**ACTIVITY**
Which lines mention "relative"? Show each one from the listing.

**DATASET SECTION**
########################################
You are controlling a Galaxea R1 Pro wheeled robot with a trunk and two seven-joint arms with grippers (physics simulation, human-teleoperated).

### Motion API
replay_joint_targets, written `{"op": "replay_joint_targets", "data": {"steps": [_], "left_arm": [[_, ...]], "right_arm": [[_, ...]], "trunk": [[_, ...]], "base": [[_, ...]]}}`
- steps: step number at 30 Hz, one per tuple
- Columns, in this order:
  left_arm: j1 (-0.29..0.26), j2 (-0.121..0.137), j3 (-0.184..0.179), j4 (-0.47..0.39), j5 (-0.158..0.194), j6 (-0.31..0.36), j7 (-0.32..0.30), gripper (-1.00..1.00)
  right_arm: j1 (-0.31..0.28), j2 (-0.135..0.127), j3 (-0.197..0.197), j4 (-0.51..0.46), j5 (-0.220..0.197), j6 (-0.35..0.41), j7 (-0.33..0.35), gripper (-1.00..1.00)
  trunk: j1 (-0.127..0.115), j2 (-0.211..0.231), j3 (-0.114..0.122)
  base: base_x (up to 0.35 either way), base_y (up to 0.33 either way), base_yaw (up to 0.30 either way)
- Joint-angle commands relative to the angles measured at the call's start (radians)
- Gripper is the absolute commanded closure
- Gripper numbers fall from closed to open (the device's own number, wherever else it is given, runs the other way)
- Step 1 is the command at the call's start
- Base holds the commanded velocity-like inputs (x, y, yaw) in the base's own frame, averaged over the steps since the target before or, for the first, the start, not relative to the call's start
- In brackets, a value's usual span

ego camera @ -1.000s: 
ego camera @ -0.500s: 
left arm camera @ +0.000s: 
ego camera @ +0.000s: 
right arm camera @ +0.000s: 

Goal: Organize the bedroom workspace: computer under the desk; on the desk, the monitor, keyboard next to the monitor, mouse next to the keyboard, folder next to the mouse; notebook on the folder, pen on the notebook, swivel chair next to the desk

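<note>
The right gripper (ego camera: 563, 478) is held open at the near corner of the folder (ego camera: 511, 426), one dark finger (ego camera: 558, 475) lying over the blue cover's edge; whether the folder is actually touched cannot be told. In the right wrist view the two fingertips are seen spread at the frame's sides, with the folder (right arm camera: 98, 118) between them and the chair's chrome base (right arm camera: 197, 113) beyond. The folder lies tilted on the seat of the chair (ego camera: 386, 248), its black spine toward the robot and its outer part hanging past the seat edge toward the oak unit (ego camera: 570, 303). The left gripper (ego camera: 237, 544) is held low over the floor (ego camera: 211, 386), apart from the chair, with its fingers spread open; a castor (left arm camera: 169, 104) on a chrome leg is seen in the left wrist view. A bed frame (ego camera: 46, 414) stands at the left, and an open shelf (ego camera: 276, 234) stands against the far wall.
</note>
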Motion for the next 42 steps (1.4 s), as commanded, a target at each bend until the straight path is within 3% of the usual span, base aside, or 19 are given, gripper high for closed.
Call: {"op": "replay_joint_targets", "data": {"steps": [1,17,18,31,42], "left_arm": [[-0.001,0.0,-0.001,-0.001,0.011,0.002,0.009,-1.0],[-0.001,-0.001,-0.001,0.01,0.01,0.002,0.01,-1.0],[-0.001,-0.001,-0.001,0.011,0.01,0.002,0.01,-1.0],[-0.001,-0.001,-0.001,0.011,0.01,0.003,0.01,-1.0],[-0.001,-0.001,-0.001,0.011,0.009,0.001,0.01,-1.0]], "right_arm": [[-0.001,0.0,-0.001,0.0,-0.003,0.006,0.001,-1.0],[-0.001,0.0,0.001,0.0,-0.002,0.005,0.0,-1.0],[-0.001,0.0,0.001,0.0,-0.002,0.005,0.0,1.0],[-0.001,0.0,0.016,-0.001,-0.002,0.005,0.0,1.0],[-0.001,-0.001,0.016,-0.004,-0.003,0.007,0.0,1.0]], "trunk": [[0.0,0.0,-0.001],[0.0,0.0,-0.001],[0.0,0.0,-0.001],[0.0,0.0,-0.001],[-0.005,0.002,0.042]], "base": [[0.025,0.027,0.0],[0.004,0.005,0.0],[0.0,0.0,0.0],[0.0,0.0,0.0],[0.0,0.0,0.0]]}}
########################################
**FINISHED TASK**
- Joint-angle commands relative to the angles measured at the call's start (radians)
- Base holds the commanded velocity-like inputs (x, y, yaw) in the base's own frame, averaged over the steps since the target before or, for the first, the start, not relative to the call's start

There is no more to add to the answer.